Two soldiers went to the rear of the machine where, set on the frame, was a windlass with a four-spoked handle on either side of the drum.
They set to work. One whole section of the machine, the part corresponding to the man’s head and body, tilted farther backwards and, when they had finished turning, came to rest in a nearly horizontal position, the basket-seat almost touching the drum of the windlass, which the soldiers locked in place.
The bundles between flanks and knees were not ropes at all. They were tendons, now stretched almost to breaking point by this act of turning which had reminded Tagart of drawing back an immense bow.
“It’s a weapon!” Correy shouted.
“To your stations!”
Four more soldiers were approaching, carrying a man’s body slung between them. They lifted it on the seat; a block of wood was inserted between the windlass and the frame, held there by the tension on the rope.
The corpse was that of an unusually large and heavy man. It hung there limply, head lolling back, arms loose, legs splayed. The darkness at the pubis formed an odd pattern and, even at this distance, Tagart could see that the corpse had been emasculated. He felt a foreboding of recognition. The chin was raised; the face was at angle and could not be clearly seen, but he knew then that it would be scarred and misshapen, the left ear missing, the hair and beard tufted and sparse.
The Flint Lord came out of his tent, his breath like smoke. He was wearing the same immaculate cape, the same gauntlets and boots. He strolled to the machine. A soldier in dark grey took up an axe and went to stand by the windlass.
Next to the Flint Lord was another man in a fur cape. Tagart saw him raise a shouting-cone to his lips and, in crisply enunciated words that penetrated the walls of the Trundle and reached the ears of those within, he delivered the message that was the prelude to the end.

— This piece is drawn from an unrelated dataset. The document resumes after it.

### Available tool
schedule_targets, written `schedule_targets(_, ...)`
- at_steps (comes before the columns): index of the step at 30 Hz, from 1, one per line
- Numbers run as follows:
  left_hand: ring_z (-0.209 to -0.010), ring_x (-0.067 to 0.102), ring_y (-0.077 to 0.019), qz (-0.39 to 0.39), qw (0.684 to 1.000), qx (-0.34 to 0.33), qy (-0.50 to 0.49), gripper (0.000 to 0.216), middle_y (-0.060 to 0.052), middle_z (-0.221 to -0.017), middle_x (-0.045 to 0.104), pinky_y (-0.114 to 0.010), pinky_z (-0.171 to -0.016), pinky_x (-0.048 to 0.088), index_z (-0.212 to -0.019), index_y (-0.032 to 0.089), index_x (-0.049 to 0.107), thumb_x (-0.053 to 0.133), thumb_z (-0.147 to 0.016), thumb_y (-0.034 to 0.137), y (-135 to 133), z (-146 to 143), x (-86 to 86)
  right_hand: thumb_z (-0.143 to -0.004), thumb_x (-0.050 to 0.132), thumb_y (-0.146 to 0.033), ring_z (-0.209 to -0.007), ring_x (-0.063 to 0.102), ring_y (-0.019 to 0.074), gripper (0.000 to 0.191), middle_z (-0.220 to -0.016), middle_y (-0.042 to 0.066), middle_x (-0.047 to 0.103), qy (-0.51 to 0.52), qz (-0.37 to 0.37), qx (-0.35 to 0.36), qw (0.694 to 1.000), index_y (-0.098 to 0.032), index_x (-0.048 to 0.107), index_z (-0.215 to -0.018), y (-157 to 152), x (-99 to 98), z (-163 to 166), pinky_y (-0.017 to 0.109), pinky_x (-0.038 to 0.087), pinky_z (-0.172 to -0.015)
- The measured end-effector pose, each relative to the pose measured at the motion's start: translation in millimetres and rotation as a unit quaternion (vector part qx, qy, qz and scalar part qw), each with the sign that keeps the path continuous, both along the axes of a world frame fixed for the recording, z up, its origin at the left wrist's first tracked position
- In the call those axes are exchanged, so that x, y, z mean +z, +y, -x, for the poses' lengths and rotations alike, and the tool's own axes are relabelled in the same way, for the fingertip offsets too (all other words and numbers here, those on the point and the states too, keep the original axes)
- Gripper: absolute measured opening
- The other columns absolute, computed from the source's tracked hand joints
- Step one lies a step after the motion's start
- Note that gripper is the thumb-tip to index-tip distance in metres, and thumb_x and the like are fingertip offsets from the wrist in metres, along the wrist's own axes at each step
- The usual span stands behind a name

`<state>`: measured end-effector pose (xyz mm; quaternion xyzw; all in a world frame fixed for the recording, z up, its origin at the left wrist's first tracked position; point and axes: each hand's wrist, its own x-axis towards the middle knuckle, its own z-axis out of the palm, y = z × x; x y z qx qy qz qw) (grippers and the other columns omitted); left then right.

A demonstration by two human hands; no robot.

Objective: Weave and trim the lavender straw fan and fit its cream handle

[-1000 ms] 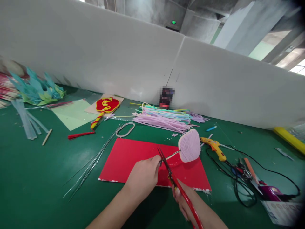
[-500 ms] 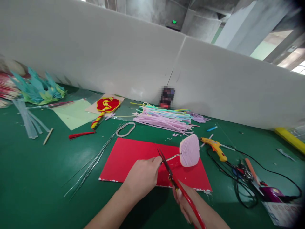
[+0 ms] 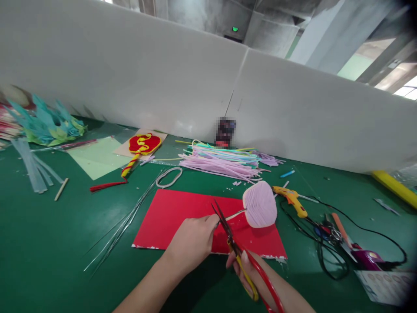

“Slaves! Savages! We send you your saviour!”
Rising smoothly to his toes, the soldier with the axe paused at the height of his swing to confirm his aim, then brought the blade down on the block.
The flint edge cut the rope. The tendons, released from their torment, contracted so quickly that the uprights could not be seen in the moment before they slammed against the crossbar. The basket’s load was ejected with a bang. It sailed upwards and towards the fort, a man’s mutilated body, turning, arms and legs flung wide. Tagart watched it clear the spikes on the gatehouse roof and saw it crumple against the ground, thirty yards inside the enclosure.
This too was a dream. It could not be true.
But the visage of the corpse, twisted by chance towards him, wore a death-grin that was too real for any dream.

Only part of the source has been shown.